Registered: 08/26/00
Posts: 61
Loc: Copenhagen - Denmark - Europe
I dont get it - you keep talking like its possible to HIDE the Ich - As for myself thats just not feasable.

Its pretty obvious that something is very wrong with my skin, so if they dont get an explanation pretty fast then any sort of relationship is not an option...

I totally agree with a lot of the above posts that if they cant look past the Ich. then they are not worth the effort, but I can also honestly say that I find it pretttttyyyy hard to find those girls "who likes the texture" as someone stated... ;-)
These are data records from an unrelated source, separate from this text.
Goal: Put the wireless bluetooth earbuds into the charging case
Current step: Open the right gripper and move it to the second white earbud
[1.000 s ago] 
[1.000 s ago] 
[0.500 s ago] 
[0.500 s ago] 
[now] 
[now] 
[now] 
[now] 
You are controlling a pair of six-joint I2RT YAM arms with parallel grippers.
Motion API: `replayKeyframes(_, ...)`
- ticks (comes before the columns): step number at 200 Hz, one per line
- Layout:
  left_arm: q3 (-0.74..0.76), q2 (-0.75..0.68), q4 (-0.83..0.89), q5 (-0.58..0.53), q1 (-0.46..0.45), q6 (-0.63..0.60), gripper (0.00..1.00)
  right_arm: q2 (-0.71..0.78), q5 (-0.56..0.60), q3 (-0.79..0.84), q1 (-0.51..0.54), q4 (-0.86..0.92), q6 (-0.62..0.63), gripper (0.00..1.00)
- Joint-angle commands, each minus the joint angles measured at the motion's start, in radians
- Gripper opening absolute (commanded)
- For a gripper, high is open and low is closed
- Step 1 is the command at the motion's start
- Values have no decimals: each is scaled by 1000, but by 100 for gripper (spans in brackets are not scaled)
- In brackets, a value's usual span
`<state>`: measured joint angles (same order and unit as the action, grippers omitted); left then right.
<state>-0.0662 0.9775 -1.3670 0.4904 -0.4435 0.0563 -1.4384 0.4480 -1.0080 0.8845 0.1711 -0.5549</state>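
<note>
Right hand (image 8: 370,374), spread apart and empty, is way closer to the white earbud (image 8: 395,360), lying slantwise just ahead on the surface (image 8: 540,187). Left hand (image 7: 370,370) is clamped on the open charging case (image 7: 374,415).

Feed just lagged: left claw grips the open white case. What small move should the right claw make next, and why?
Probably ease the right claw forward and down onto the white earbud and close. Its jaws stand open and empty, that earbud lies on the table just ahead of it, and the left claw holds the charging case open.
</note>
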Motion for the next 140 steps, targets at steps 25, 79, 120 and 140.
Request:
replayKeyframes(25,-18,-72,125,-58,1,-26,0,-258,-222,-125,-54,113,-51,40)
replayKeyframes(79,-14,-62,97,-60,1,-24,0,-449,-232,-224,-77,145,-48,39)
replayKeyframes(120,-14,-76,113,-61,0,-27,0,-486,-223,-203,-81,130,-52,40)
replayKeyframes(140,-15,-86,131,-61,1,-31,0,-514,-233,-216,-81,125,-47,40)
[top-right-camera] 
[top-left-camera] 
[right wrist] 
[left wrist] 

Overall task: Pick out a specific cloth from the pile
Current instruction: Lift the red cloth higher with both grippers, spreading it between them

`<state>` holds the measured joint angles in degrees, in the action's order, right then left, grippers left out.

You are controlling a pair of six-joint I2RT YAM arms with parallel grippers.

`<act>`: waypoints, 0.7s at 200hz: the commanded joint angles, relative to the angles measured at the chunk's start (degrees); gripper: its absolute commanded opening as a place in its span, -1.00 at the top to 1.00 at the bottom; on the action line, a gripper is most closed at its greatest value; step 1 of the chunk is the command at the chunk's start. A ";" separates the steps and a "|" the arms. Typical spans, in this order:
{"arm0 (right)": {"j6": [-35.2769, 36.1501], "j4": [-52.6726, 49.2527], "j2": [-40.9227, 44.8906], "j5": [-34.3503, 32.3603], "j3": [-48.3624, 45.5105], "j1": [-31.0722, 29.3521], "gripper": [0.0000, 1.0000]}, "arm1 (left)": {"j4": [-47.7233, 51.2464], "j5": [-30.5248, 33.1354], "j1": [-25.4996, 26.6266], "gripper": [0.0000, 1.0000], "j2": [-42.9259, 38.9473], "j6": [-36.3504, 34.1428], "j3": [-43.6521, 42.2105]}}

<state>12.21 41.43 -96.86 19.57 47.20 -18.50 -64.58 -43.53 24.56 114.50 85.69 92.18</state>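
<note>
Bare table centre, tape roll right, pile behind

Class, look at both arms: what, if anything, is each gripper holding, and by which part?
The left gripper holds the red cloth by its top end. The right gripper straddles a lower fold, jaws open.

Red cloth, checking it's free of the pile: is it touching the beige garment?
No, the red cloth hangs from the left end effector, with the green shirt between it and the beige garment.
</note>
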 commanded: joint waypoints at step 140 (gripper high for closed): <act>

And yes I have tried a lot of approches (be it evening classes, hobbies in groups and what have you) - The bar/disco is totally disregarded :-)

Its like 3 years ago I made the original post and it comes down to the same experience - I am nice and a good person to talk to but lets keep it "platonic" or something to that effect...

For now I have pretty much settled for the fact that MAYBE I get lucky, but its not something I wanna obsess about anymore - Its just too depressing to think about too much...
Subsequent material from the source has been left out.